If you like what Immaculee says here, don’t miss EWTN’s neweseries, “I Forgive With Immaculee Ilibagiza,” which airs at 11:30 p.m. ET, Sundays, with encores at 6:30 p.m. ET, Tuesdays.
Before the 1994 genocide in Rwanda in which her entire family was murdered, Immaculée Ilibagiza, bestselling author of “Left To Tell” and host of EWTN’s new series “I Forgive with Immaculée Ilibagiza,” says that while she always held a rosary in her hands, she didn’t always pray it. However, during the months she spent stuffed in a small bathroom with many other women hiding from those who wanted to kill her, Immaculée said she prayed 27 rosaries a day, and never felt like she was repeating herself!
How can that be?
“I really spend time with the mysteries,” she says. “The Scourging at the Pillar. What happened exactly? How can these people do this? [Jesus] was innocent. The people who beat Him have their own free will. What were they thinking? The genocide especially took me there. The end result of every meditation [was]: He did this willingly for me. He left paradise for me. He could have changed everything [bad] that was happening to Him [but He didn’t]!”

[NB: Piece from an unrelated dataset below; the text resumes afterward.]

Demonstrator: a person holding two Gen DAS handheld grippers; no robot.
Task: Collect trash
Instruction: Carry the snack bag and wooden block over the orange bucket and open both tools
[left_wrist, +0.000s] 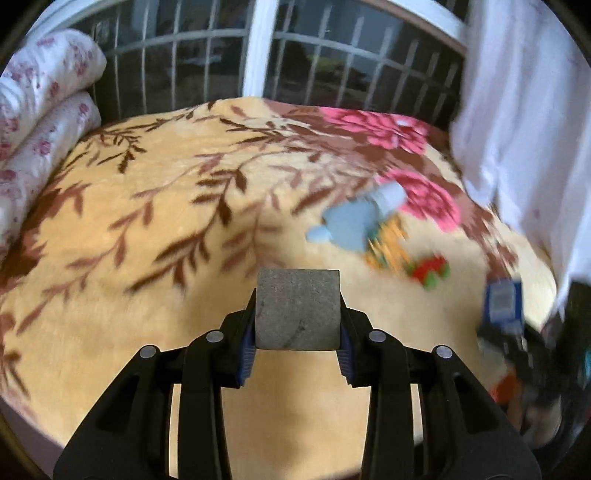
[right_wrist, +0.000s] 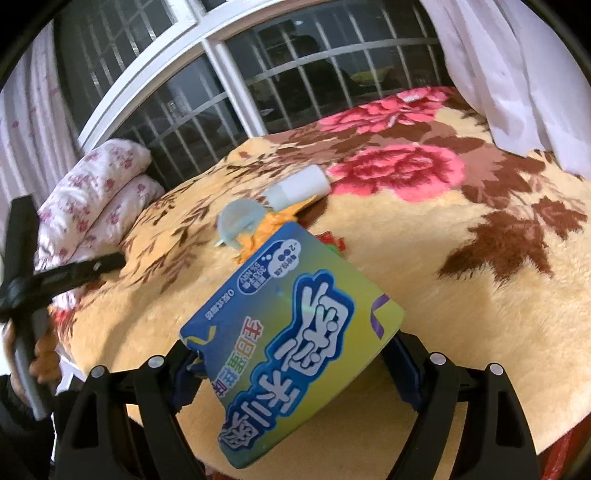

As she prayed in that bathroom, Immaculée said the devil would put in her mind that maybe she was supposed to die. But she would tell herself that she didn’t know what sin she had committed to deserve this. Then, the devil would suggest that maybe it was her parents who had committed the sin.
But as she meditated on Jesus in his Passion as the Sorrowful Mysteries have us do, she came to understand: “He suffered. He died. [Yet] He was God. He was innocent. So I’m not bad! [She said to Jesus:] ‘When the world wanted to kill me, when the world was telling me I was not good enough, You died for me. I matter to You that much!’ Look at what Job went through. Being rejected can be a sign of love of God, giving humans an occasion of earning many graces.”

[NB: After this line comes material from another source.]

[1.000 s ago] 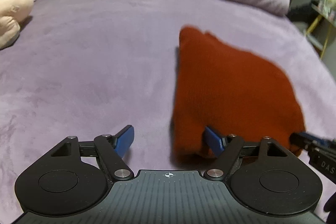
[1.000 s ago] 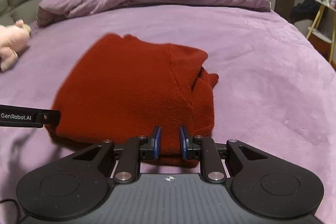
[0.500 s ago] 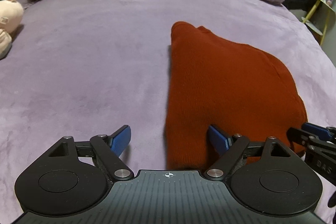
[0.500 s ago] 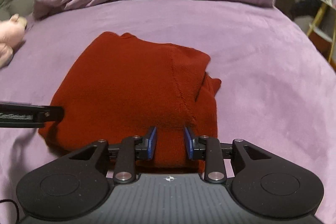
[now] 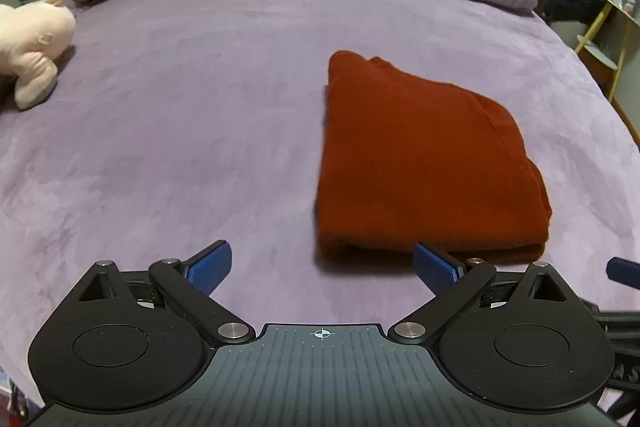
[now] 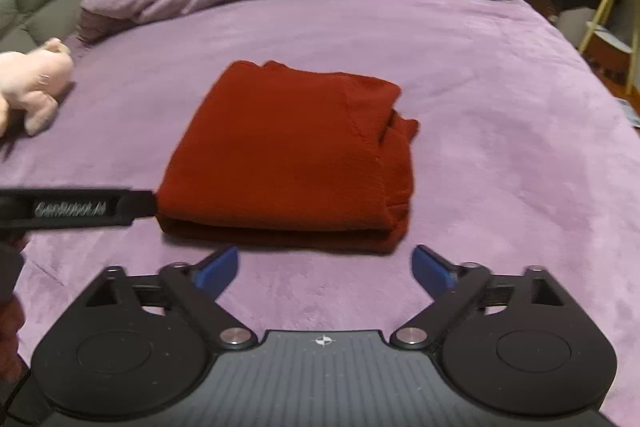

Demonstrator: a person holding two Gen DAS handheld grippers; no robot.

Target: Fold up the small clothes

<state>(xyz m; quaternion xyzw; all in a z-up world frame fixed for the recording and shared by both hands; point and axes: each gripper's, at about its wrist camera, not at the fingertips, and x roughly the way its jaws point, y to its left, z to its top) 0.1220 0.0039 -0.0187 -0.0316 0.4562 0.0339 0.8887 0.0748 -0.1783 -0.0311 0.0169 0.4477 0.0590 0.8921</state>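
Red garment [image 6: 288, 151] folded on bed [image 6: 500, 115] — grippers apart

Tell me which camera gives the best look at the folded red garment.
The right wrist view: the folded red garment lies centred and whole there, showing its stacked layers along the near edge and the tucked part on its right side. The left wrist view shows it off to the right, its near edge partly behind a blue fingertip.

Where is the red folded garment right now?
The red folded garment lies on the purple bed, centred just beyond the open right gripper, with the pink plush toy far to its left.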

Immaculee says her time with the rosary is her time to talk to God about many things, including the pain of other people, which she links to the suffering of Jesus. For example, in praying the Sorrowful Mysteries, she might remember someone who is sick so she meditates again on the suffering of Jesus and says: “You were suffering so much. Please give us strength. Please remember that person.”
Meditating on the rosary helped Immaculée let go of her anger long before she was released from her bathroom prison. After praying the rosary like this, she says she always felt so good, even when nothing had changed on the outside.
“Even now, it’s easy to look at the world, to listen to TV, and to start to feel you are nothing. [But] you are a child of God, created by God. Don’t let another person to put you down. You’re supposed to love. If you’re convinced you are not good enough, how can you help another person?”
And if we can’t help others, we can’t fulfil our purpose as Immaculee explained so eloquently in Part 1 of this series, https://bit.ly/45bGh4Z. (Note: If you like what Immaculee says here, don’t miss EWTN’s newest series, “I Forgive With Immaculee Ilibagiza,” which airs at 11:30 p.m. ET, Sundays, with encores at 6:30 p.m. ET, Tuesdays.)
But the rosary is not just a meditation about the pain of the Sorrowful Mysteries; it’s also a meditation on the Joyful and Glorious Mysteries. Immaculee says she goes before Our Lady and then says to her Son: “’You were born in Our Lady’s womb to care for me. Please take care of my heart, my family. Help me share your joy. Thank You for being here.’ Sometimes I’m on one mystery for 30 minutes. I say: ‘I can’t believe what You did for my life, how you saved me. You gave me family, children, friends, EWTN. You make everything happen. I have so much to be grateful about.’”
While praying the rosary helped Immaculee let go of her anger, she admits it was a process. She had been best friends with people from the other Rwandan tribe, the people who were now trying to kill her and her people. But praying the rosary helped her realize that not everyone on the other side was evil.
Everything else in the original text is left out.